Proof System + Cryptography = SNARKS / STARKS
We can break down zkSNARKs and zkSTARKs into two components: Information-theoretic proof systems and cryptographic compilers.
Information-Theoretic Proof System
We learned about different proof systems in the previous section. “Information-theoretic” refers to the proof system’s ability to provide soundness and completeness even against adversaries with unbounded computational power. So an Information-Theoretic proof system makes idealized assumptions that are difficult to enforce in real life. For instance, it may assume that the verifier is trusted and has restricted access to the proof.

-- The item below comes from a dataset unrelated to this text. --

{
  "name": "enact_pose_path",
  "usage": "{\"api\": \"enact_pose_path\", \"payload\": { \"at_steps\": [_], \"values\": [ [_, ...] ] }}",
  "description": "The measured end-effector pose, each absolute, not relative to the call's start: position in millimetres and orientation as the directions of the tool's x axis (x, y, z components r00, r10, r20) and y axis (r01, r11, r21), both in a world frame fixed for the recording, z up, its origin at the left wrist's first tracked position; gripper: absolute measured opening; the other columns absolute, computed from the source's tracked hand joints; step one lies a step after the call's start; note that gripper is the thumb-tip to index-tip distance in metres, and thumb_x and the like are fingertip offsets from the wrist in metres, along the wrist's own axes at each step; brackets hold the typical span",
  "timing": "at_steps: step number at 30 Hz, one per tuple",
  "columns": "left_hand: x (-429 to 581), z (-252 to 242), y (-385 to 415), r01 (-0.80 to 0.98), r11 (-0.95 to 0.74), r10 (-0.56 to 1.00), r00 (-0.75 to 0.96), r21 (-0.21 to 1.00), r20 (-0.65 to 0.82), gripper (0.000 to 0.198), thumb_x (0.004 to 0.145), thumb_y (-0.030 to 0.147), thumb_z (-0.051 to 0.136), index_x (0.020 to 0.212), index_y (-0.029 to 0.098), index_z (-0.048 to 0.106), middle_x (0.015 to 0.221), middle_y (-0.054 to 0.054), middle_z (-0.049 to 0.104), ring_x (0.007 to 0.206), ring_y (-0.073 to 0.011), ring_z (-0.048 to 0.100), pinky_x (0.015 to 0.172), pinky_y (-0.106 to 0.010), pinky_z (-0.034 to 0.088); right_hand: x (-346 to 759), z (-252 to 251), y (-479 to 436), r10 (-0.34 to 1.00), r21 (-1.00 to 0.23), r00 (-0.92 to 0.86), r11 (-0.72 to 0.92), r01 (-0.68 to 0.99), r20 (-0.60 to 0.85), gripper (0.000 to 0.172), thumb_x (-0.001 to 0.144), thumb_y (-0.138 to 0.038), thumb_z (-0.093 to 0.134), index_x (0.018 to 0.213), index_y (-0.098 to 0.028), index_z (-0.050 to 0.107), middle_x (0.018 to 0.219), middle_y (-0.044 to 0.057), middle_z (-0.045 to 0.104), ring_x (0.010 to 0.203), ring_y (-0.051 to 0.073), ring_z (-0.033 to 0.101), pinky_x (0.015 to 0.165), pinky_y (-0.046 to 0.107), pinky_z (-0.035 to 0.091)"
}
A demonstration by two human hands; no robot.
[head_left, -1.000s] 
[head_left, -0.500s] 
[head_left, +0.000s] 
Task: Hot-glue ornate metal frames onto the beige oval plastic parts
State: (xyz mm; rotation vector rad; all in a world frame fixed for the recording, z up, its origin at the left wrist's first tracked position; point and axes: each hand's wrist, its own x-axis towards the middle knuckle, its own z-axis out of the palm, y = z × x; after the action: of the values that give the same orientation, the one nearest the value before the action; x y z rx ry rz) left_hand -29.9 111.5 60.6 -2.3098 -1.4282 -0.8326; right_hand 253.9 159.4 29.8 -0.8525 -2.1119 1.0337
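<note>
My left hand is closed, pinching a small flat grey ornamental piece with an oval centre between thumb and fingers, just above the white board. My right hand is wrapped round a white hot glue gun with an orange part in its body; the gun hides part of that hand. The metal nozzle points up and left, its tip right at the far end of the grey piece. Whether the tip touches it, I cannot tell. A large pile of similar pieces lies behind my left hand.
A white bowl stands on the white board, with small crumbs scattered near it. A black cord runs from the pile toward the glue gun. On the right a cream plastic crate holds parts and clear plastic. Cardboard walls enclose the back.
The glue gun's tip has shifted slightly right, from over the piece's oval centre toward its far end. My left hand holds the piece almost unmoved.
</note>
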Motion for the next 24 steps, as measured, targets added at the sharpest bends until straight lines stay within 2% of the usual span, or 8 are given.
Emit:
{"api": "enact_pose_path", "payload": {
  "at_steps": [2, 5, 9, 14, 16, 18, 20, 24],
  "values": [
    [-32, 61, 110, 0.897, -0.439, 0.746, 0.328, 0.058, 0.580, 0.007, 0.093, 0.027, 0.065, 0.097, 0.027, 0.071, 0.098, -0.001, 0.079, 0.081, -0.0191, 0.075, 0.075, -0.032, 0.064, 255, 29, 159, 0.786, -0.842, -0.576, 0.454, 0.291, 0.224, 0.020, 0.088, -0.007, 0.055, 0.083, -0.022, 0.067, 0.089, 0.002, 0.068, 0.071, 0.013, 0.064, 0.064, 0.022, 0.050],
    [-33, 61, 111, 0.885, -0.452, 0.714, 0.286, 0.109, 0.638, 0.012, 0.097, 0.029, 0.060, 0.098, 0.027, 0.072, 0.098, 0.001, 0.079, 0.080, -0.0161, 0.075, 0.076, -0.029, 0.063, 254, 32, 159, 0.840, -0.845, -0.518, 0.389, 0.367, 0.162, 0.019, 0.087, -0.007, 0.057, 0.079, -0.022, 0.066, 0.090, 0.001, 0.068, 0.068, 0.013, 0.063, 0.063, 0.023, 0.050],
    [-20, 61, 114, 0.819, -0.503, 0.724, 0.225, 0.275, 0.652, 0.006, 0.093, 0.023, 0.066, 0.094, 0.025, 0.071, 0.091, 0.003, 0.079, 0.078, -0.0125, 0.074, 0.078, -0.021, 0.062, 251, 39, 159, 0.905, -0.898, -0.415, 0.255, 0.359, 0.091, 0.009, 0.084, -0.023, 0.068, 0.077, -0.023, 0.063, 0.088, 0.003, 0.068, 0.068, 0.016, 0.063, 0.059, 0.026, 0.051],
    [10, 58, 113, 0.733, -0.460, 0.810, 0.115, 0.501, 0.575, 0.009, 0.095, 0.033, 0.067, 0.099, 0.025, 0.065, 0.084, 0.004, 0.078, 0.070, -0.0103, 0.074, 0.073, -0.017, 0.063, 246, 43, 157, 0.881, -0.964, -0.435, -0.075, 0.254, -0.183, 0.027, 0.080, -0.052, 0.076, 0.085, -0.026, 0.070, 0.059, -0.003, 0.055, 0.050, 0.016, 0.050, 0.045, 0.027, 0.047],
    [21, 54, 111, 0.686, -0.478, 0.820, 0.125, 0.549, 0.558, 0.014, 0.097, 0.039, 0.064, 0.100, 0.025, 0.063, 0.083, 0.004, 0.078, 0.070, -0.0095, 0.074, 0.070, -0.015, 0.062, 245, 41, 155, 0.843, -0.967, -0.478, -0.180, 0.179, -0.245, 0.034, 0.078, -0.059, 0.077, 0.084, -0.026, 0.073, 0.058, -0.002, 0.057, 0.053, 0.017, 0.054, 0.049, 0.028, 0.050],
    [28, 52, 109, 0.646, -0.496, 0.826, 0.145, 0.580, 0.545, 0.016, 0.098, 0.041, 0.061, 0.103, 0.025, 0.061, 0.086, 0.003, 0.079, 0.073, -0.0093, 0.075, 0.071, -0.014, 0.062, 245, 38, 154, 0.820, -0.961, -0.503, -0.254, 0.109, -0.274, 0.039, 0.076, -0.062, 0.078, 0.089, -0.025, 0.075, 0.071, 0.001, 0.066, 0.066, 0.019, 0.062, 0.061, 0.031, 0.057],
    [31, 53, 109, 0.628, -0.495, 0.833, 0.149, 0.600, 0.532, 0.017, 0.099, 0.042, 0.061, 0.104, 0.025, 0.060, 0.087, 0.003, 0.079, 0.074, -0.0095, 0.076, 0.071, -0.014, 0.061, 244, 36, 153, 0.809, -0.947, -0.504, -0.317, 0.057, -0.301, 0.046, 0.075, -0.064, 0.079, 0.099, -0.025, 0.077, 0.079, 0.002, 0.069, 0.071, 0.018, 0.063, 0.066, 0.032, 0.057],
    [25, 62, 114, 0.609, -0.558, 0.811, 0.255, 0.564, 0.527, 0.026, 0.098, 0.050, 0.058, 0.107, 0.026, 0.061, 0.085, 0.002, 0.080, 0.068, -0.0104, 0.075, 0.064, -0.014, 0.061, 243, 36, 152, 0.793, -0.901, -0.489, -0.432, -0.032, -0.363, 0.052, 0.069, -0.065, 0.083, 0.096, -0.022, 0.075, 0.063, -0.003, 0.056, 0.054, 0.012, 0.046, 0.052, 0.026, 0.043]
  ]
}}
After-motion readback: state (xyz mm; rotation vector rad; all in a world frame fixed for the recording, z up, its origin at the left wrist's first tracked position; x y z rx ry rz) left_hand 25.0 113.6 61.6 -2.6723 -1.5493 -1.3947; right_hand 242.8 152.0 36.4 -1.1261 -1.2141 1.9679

Because an information-theoretic proof system doesn’t care about how this assumption is managed in the real world, it’s useless as a standalone object. However, it can become useful if it’s combined with a cryptographic compiler, as you’ll see next.
Cryptographic Compiler
The cryptographic compiler removes the idealized assumptions that the information-theoretic proof system makes. How? By using cryptographic primitives, such as a collision-resistant hash function, a random oracle, or a generic bilinear group.
The output is a real-world proof system that’s only secure under a computationally bounded prover and/or verifier (this is an assumption that all cryptographic protocols make).
The cryptographic compiler can also provide other desirable properties to the information-theoretic proof system, such as eliminating interaction, reducing communication complexity, or adding a zero-knowledge feature.
Why the Separation?
But wait. If one isn’t useful without the other, then why are they separated? The answer is modularity. By keeping the system modular, we can analyze, optimize, and implement each part separately.
For instance, in the information-theoretic proof system, we can optimize it based on information theory principles. We can then use different cryptographic compilers on a specific information theoretic proof system to obtain different real-world proof systems, each with its own tradeoff in efficiency, security, and trusted setup assumptions.
Moreover, information-theoretic protocols serve as cleaner objects of study than the final real-world proof system after it has been compiled using a cryptographic compiler.
Conclusion
Great work making it to the end! We covered a lot of ground here, from defining the five elements of proof systems to differentiating proof systems based on their properties, such as interaction, randomness, or oracle access. If this feels all too confusing still, that’s okay. Just come back to it and read it again and again. Eventually, it will make sense.
As you dive further into the world of ZKPs, hopefully, you’ll find that the time you spent here saved you from some toil!